Perhaps one reason why there are far more children today diagnosed with food allergies, especially peanut allergies, is that they have symptoms of another ailment, are then tested for food allergies, and they test positively, but it is a poor test.
This is exactly what happened in Dallas to “a 15-month-old girl—her stomach, arms and legs swollen and her hands and feet crusted in weeping, yellow scales.” She “was rushed to the emergency room at the University of Texas Southwestern Medical Center in Dallas.”
When eliminating the foods the child had tested allergic to did not clear up her illness, a more sophisticated test was employed. And it showed the girl did not have any food allergies.
“To her mother's astonishment, the toddler showed no adverse reaction to any of them. After a few days of steady nourishment and a course of antibiotics to clear her skin of various infections, she was released from the hospital into a life free of food restrictions.”

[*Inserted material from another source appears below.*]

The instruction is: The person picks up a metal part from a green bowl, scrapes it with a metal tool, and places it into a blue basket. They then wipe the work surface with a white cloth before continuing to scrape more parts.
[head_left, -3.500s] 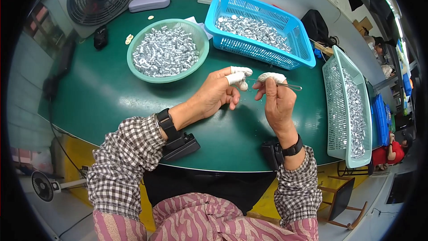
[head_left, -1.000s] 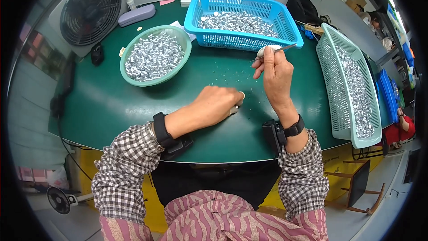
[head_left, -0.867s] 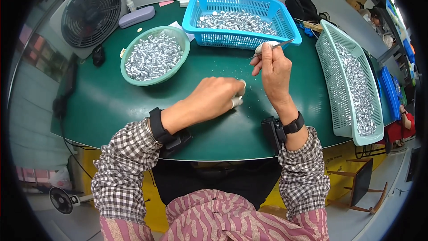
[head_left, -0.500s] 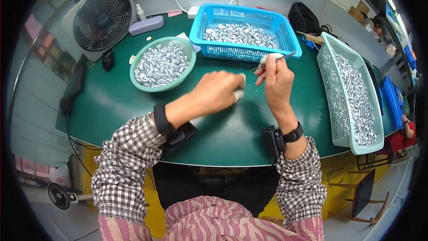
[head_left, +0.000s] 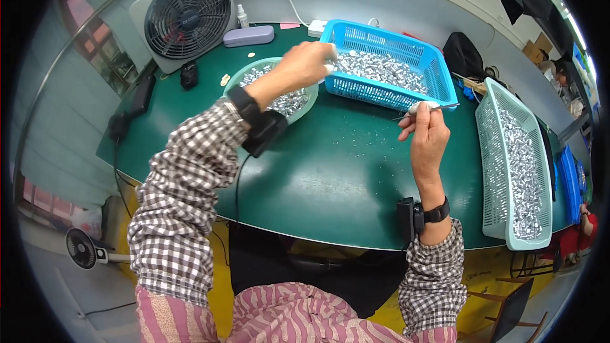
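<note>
Since half a second ago, the left hand (head_left: 308, 63) has gone away from the right hand and reached up to the left corner of the blue basket (head_left: 389, 65) full of small silver metal parts. Its fingers are curled, with white tape on the tips, and I cannot tell if they hold a part. Just below this hand is the round green bowl (head_left: 249, 73) of the same parts. The right hand (head_left: 427, 134) stays over the green table (head_left: 356, 165), pinching thin tweezers (head_left: 424, 112) between closed fingertips, just under the basket front wall
</note>
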The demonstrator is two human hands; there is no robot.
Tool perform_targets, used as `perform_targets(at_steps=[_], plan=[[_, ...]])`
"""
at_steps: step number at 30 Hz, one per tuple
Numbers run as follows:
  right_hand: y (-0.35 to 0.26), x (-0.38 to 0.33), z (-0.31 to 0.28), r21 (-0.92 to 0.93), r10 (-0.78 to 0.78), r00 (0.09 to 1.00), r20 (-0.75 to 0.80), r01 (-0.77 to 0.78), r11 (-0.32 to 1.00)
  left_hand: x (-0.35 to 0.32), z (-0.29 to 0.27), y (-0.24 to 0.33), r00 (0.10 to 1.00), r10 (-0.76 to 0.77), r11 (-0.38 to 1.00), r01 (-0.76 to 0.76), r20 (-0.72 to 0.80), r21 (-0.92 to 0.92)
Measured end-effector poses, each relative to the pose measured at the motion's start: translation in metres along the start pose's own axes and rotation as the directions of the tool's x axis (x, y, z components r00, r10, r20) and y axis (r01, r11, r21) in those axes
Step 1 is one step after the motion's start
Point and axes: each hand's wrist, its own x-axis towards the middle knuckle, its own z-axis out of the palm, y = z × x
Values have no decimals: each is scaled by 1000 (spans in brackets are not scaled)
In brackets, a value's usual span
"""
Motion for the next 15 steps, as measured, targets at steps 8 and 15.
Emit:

According to this piece in Scientific American, the problem is with false positives in the most-used food allergy tests:
Common skin-prick tests, in which a person is scratched by a needle coated with proteins from a suspect food, produce signs of irritation 50 to 60 percent of the time even when the person is not actually allergic. “When you apply the wrong test, as was the case here, you end up with false positives,” says pediatric allergist J. Andrew Bird, who co-authored a paper describing the Dallas case in 2013 in the journal Pediatrics. And you end up with a lot of people scared to eat foods that would do them no harm. Bird has said that he and a team of researchers found that 112 of 126 children who were diagnosed with multiple food allergies tolerated at least one of the foods they were cautioned might kill them.